If you can accept the story as a mythological retelling more than a literal one, you'll have an easier time enjoying the sheer creativity and intelligence behind the film. It presents ideas that aren't in scripture but are valid enough to consider -- like how the animals remained docile throughout the flood (is that made-up explanation miracle harder to believe than then coming two-by-two to the ark of their own accord?). I loved its representation of blessings as having actual supernatural authority. The God of Noah, and the God of Noah's world, is limitless -- harsh yet forgiving. It's a story about evil and redemption -- the redemption of humanity through a sinful man (Noah), his redemption in the eyes of his family, even the redemption of the Watchers. It's uncomfortable to watch at times because it doesn't involve perfect characters -- all of them are human, make mistakes, and even, on occasion, do evil things. Its truths are profound but unsettling, and the actions of Noah at times don't fit our idea of "godliness," but that's the point. It makes a blatant statement that the flood didn't eradicate evil -- it lives on, in us. And that's why we need a savior.

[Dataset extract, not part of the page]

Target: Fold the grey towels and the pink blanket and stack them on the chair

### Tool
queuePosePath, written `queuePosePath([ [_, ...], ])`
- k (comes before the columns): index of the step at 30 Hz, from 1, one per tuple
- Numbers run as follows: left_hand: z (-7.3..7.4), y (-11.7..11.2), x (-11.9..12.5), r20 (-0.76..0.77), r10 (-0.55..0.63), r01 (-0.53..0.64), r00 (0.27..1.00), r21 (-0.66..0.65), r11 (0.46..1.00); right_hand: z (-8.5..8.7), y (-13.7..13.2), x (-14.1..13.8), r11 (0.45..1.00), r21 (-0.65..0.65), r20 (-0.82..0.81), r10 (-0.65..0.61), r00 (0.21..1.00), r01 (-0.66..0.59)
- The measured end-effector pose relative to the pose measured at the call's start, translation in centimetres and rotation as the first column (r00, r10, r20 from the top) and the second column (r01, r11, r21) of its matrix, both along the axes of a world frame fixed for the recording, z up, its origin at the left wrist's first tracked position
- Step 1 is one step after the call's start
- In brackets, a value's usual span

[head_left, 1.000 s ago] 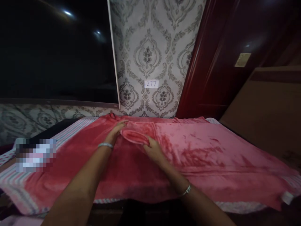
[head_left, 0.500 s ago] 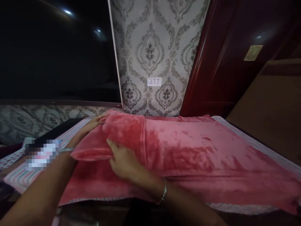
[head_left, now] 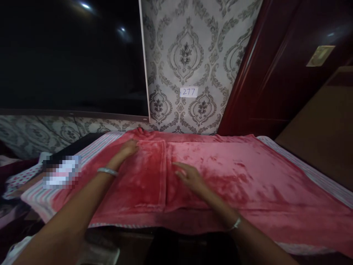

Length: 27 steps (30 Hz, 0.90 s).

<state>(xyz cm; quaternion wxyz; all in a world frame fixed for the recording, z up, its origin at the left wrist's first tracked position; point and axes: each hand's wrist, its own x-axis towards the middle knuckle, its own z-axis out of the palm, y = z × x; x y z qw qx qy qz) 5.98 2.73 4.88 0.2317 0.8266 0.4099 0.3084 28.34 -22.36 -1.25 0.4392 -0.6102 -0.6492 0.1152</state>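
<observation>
A pink-red plush blanket (head_left: pixel 220 158) lies spread out, with its left end folded over to the right as a flat flap (head_left: pixel 149 176). At the flap's upper left corner is my left hand (head_left: pixel 129 148), its fingers bent in against the cloth; their tips are hard to see. My right hand (head_left: pixel 191 178) hovers low over or touches the blanket just right of the flap's raised edge. Its fingers are apart with nothing between them.
A striped sheet (head_left: pixel 35 195) shows under the blanket. Behind stand a large dark TV screen (head_left: pixel 68 59), patterned wallpaper with a paper label (head_left: pixel 189 92), and a dark red door frame (head_left: pixel 248 73). Dotted cloth (head_left: pixel 24 176) lies at left, a brown panel (head_left: pixel 322 125) at right.
The flap, raised and bunched before, now lies flat. My right hand has moved right, off the flap. My left hand has drawn to the flap's upper left corner. The view has shifted slightly.
</observation>
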Motion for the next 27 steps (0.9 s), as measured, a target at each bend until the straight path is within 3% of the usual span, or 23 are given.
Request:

A couple kiss passionately in the woods; he kisses her bare
stomach and she stops him; later, they embrace and start
pulling off one another's clothes (there's no marriage, but
their marital union is understood); men drag around women by
the hair in a camp (no rapes are shown, but it's implied
that's their intention); we see a far-off shot of a naked
man lying on a beach; we see glowing silhouettes of Adam and
Eve in the Garden.
Several uses of "damned" in the Biblical sense (as in, being damned).
Humans destroy the natural resources, brutally kill one another (occasional blood), and tear animals apart -- sometimes while still alive. Noah winds up killing several people to protect his family / the ark. One girl is trampled to death after having her foot caught in a bear trap. Humans die by the dozens at the hands of the Watchers (who are torn apart and blown up), and thousands drown (we hear them screaming for awhile).
Other:Audiences may be confused by some of the supernatural aspects of the story; there are magical items that assist Noah (a snakeskin endowed with the powers of a "Caretaker" of the earth, a seed from the Garden of Eden that sprouts and grows a forest within minutes, a man's ability to bless a woman and heal her barrenness). There is an implication that animals are not "fallen." Confusion exists over the role of the Watchers (Nephilium) -- but they are not represented as fallen angels (demons) that find redemption; rather as unidentified spiritual beings apart from angels/demons. Noah considers killing two infants, but can't out of profound love (a subtle but profound pro-life statement).